▸ **TASK PROMPT**
Of the lines in the data below, write out exactly those from the one holding "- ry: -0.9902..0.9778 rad" through the one holding "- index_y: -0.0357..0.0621", both included.

-- Opening Marker --

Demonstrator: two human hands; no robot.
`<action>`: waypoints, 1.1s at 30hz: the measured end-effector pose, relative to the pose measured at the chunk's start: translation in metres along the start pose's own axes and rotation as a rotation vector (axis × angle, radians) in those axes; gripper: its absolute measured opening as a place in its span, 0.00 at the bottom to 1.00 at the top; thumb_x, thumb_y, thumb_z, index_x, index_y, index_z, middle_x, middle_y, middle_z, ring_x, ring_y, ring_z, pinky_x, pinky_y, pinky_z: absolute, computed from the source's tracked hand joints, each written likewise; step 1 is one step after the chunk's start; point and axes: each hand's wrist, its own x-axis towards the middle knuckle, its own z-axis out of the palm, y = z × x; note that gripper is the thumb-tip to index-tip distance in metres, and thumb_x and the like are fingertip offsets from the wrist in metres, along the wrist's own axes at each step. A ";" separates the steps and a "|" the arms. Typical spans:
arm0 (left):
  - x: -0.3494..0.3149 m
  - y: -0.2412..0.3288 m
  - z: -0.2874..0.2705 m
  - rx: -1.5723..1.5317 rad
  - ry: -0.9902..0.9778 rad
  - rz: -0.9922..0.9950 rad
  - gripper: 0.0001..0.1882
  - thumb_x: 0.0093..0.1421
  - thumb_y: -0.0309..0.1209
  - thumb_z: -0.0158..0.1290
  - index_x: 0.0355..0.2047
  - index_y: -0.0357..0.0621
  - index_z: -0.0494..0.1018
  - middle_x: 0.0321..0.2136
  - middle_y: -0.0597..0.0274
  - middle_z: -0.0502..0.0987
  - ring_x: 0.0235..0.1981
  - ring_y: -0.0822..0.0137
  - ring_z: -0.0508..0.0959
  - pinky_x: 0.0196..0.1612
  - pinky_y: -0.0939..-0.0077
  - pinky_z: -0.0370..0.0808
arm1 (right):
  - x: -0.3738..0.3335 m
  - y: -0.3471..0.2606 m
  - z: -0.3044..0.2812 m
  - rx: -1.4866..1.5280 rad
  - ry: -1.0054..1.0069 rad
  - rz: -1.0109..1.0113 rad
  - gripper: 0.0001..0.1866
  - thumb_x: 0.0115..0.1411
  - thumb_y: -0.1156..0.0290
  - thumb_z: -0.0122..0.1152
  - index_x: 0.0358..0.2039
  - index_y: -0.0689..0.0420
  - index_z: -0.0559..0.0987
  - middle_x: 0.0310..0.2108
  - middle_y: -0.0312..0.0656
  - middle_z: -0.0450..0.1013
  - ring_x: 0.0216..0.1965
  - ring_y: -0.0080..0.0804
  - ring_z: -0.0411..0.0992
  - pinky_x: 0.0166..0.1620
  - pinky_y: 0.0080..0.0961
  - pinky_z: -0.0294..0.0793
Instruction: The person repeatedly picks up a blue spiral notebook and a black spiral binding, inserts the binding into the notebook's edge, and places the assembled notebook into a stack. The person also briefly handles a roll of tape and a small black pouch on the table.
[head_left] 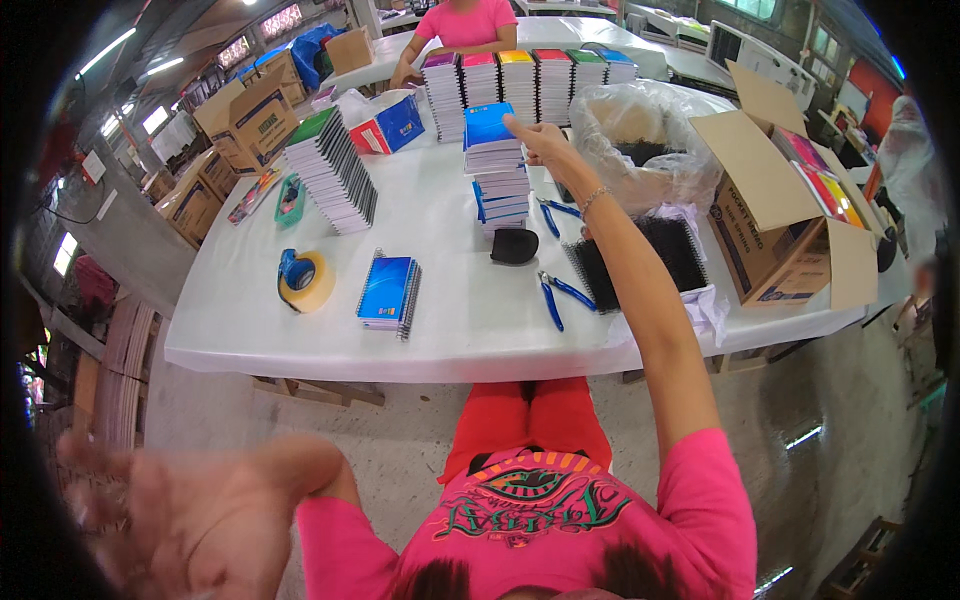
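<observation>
White-covered, the worktop (460,355) stands in a busy workshop, with a person in a pink top (466,22) on its far side and 6 piles of notebooks (517,80) in a row between. Near the middle of the worktop, the right hand reaches to the top blue notebook (487,122) of a tall stack (499,187) and appears to pinch its right edge: thumb over the cover, the other fingers mostly hidden. Blurred at lower left, the left hand (180,515) is open, its fingers spread, with nothing visible in it and well apart from the worktop.

To handle the notebook well, keep the thumb flat near the edge so the glossy cover does not crease, and move it level, without dragging it across those below. The stack looks uneven, so a sideways push could topple it; bringing the left hand up as a brace would help. Elbow and forearm should stay clear of the 2 blue-handled pliers (565,297) nearby.

As for looks, the notebook is small and bright blue, with pale marks on its cover. Beneath it, white page blocks lie slightly out of line, and blue covers jut out on the left lower down.
</observation>
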 end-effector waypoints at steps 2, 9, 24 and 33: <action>-0.028 0.001 -0.005 -0.106 -0.031 -0.155 0.29 0.70 0.46 0.28 0.63 0.41 0.55 0.47 0.52 0.71 0.49 0.53 0.71 0.61 0.42 0.62 | 0.000 -0.004 0.012 -0.023 -0.061 -0.042 0.23 0.54 0.50 0.70 0.28 0.60 0.76 0.29 0.41 0.74 0.27 0.23 0.69 0.31 0.20 0.71; -0.138 -0.034 0.066 -0.175 -0.146 -1.129 0.23 0.69 0.39 0.41 0.60 0.38 0.62 0.39 0.54 0.75 0.45 0.62 0.75 0.59 0.66 0.65 | 0.005 0.003 -0.008 -0.085 0.268 -0.234 0.17 0.51 0.64 0.69 0.30 0.68 0.78 0.26 0.49 0.76 0.27 0.36 0.75 0.33 0.33 0.76; -0.319 -0.034 0.110 0.177 -1.404 -0.732 0.19 0.62 0.25 0.49 0.54 0.49 0.68 0.49 0.58 0.74 0.53 0.54 0.72 0.61 0.42 0.57 | -0.208 0.122 0.043 -0.569 -0.086 -0.553 0.15 0.52 0.78 0.61 0.42 0.56 0.79 0.34 0.48 0.74 0.40 0.49 0.72 0.43 0.40 0.72; -0.314 -0.029 0.088 0.224 -1.396 -0.697 0.09 0.63 0.27 0.49 0.43 0.50 0.73 0.40 0.64 0.77 0.45 0.59 0.76 0.60 0.42 0.55 | -0.197 0.125 -0.123 -1.000 0.746 -0.178 0.15 0.57 0.65 0.63 0.46 0.49 0.78 0.46 0.49 0.71 0.48 0.50 0.69 0.45 0.50 0.68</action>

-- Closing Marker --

▸ **ANSWER TO THIS TASK**
  - ry: -0.9902..0.9778 rad
  - rz: -0.9922..0.9950 rad
  - gripper: 0.0001..0.1882
  - thumb_x: 0.0093..0.1421
  - thumb_y: -0.0309..0.1209
  - thumb_z: -0.0158..0.1290
  - index_x: 0.0355..0.2047
  - index_y: -0.0357..0.0621

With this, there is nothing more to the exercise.